The consumer price index for November was stable, showing no change month on month—similar to October’s figure. Meanwhile, the RBA’s trimmed average CPI rose by 0.3% month-on-month and 3.2% year-on-year. On a separate note, seasonally adjusted building permits jumped 15.2% month-on-month to 18,406 units in November 2025, reaching the highest level in nearly four years after a previously revised 6.1% decline. Annual approvals were also up by 20.2%, reversing a 1.1% decline in October.

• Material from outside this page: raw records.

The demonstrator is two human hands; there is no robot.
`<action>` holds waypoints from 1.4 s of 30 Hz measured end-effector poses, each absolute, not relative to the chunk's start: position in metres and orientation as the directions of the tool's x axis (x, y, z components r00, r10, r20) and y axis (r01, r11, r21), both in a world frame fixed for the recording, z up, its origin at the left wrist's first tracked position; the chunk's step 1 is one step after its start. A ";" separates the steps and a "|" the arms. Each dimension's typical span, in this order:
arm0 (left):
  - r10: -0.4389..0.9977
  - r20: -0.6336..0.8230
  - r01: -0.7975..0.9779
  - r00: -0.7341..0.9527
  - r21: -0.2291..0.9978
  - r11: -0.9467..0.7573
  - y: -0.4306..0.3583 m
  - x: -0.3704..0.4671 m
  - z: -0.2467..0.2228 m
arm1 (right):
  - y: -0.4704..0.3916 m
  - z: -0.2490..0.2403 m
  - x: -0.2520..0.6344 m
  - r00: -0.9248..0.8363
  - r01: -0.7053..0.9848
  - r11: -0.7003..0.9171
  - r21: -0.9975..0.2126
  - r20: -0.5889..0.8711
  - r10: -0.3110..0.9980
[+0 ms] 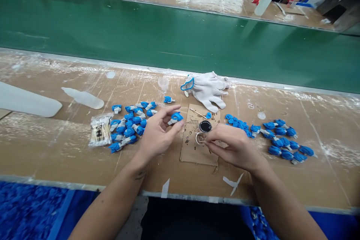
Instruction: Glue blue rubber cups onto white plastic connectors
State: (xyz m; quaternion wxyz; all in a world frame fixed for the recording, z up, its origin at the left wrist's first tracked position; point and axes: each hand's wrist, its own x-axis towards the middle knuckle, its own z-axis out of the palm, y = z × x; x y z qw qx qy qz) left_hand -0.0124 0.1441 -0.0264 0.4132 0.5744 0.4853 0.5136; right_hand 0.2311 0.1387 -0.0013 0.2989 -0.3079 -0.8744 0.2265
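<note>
- The right hand (234, 144) has its fingertips pinched together beside a clear cup (200, 138); whether they grip its rim or something thin, I cannot tell.
- The left hand (159, 135), apart from the right, clamps a blue part (176, 117) between thumb and fingers, probably to keep it steady; the fingers hide some of its body.
- Under the clear cup and the dark cup (205, 126) lies a stained cardboard piece (194, 156), perhaps to protect the desk (70, 165).
- Blue parts lie in a left group (129, 132) and a right group (281, 140), maybe to stay separate; the left hand partly covers the first.
- Beyond, a white glove (209, 88) seems put aside.
- Farthest, past the green belt (168, 37), two people are cut off by the top edge.
</note>
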 end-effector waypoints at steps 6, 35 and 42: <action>0.905 0.405 0.337 0.133 0.840 -0.425 0.131 -0.002 -0.021 | 0.136 0.009 0.240 -0.111 0.194 0.650 -0.735 0.642 0.759; 0.824 0.515 0.357 0.237 0.743 -0.566 0.127 0.004 -0.021 | 0.134 0.016 0.247 -0.255 0.167 0.705 -0.689 0.661 0.706; 0.892 0.440 0.397 0.109 0.803 -0.444 0.128 -0.009 -0.027 | 0.141 0.009 0.247 -0.719 0.363 0.750 -0.553 0.345 0.603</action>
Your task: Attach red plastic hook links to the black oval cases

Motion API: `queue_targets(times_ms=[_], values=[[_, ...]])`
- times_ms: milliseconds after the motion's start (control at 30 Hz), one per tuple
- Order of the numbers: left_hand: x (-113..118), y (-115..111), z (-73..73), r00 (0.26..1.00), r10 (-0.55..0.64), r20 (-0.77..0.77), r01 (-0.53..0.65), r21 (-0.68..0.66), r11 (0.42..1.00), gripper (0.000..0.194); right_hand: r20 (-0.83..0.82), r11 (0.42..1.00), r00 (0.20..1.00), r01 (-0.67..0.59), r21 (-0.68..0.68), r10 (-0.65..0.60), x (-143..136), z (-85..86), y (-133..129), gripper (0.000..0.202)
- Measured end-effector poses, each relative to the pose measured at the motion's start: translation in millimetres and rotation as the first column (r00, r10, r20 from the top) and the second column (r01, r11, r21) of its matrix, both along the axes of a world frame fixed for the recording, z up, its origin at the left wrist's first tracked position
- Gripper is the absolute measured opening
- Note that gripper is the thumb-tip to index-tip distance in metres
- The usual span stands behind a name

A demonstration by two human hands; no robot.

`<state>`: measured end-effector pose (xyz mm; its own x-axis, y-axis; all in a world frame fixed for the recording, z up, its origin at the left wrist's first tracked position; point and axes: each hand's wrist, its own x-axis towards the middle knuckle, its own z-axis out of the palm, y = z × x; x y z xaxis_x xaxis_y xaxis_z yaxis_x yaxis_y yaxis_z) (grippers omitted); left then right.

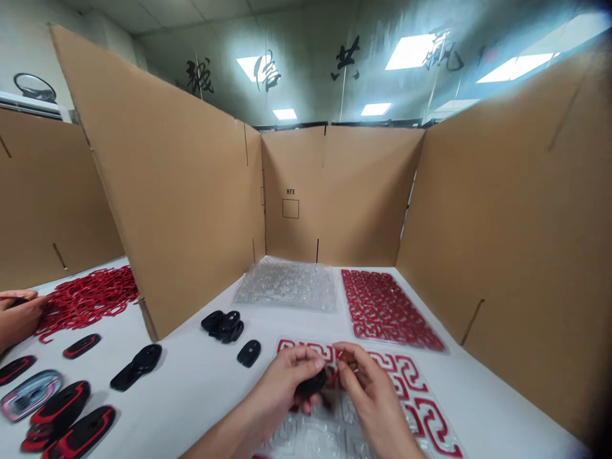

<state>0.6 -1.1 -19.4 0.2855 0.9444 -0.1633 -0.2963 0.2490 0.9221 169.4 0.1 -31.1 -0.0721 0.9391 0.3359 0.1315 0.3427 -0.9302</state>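
Note:
My left hand is closed on a small black key fob shell, held over a clear plastic tray. Close beside it, my right hand pinches a thin red trim piece between thumb and fingertips, near the shell's right edge. The fingers partly hide both parts. Hooked red trim pieces sit in the tray's right and far pockets, while bare pockets show under my hands. A loose black shell lies left of my left hand, with a small pile of black shells behind it.
Bubble wrap and a second tray of red pieces lie farther back. Cardboard walls enclose the table. At left are black shells with red trim, a red heap and another person's hand.

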Motion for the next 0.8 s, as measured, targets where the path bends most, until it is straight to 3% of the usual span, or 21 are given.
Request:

US dollar falls ahead of ISM services PMI

  • The US Dollar Index (DXY), which benchmarks the dollar against six major currencies, has been gradually declining after a slight uptick in the previous session, currently hovering around 98.50.
  • Investors are anticipating U.S. economic results that might influence Federal Reserve policy. Key reports like the ISM Services Purchasing Managers Index (PMI) and JOLT job postings will be released later today. The upcoming U.S. Nonfarm Payrolls (NFP) report is expected to show a job increase of 55,000 for December, down from 64,000 for November.
  • Federal Reserve President Stephen Milan stated on Tuesday that the central bank needs to be aggressive in cutting interest rates this year to maintain economic momentum. Conversely, Minneapolis Fed President Neel Kashkari expressed concern about a potential spike in the unemployment rate.
  • Richmond Fed President Tom Barkin, who isn’t a voting member of the current Fed rate-setting committee, indicated on Tuesday that future interest rate adjustments need to be “tweaked” based on forthcoming data. He cited risks to the Fed’s employment and inflation objectives.
  • Federal funds futures currently indicate an approximately 82.8% chance that the central bank will hold interest rates steady at its meeting on January 27-28, according to CME Group’s FedWatch tool.
  • In a significant development, the United States conducted a major military operation against Venezuela on Saturday. President Donald Trump announced that Venezuelan President Nicolas Maduro and his spouse had been captured and fled the nation.
  • On Monday, Venezuelan President Maduro pleaded not guilty to U.S. charges related to a narco-terrorism case, which is setting the stage for a highly consequential legal battle, as reported by Bloomberg.
  • Traders are predicting that the Fed will implement two additional rate cuts in 2026. The markets are also preparing for President Donald Trump to appoint a new Fed chair to take over from Jerome Powell when his term concludes in May—perhaps indicating a shift towards lower interest rates.
  • China’s RatingDog Services Purchasing Managers’ Index (PMI) for December, released on Monday, was reported at 52.0, slightly down from November’s 52.1. Furthermore, RatingDog noted that the manufacturing PMI increased from 49.9 in November to 50.1 in December. Notably, given that China and Australia are significant trading partners, shifts in the Chinese economy can influence the Australian dollar.
  • Minutes from the RBA’s December meeting highlight that policymakers are prepared to tighten monetary policy if inflation does not decrease as anticipated. This adds importance to the fourth quarter CPI report expected on January 28. Analysts believe that if core inflation turns out better than expected, a rate hike could happen during the RBA’s meeting on February 3.

The Australian dollar rose above $0.6750, hitting a 15-month high.

As of Wednesday, AUD/USD is trading around 0.6750. Daily chart technical analysis indicates that the pair is moving within an ascending channel pattern, which suggests a sustained bullish trend. That said, the 14-day Relative Strength Index (RSI) stands at 70, signaling overbought conditions.

AUD/USD has reached its highest point since October 2024 and is aiming for the upper boundary of the ascending channel at around 0.6830.

Initial support is identified at the 9-day exponential moving average (EMA) at 0.6708, followed by the lower boundary of the ascending channel near 0.6700. A break beneath the confluence support zone could lead AUD/USD towards the 50-day EMA around 0.6625.

(This article was corrected on 7 January at 04:15 GMT to clarify that the Australian dollar hit a 15-month high, not a 14-month high.)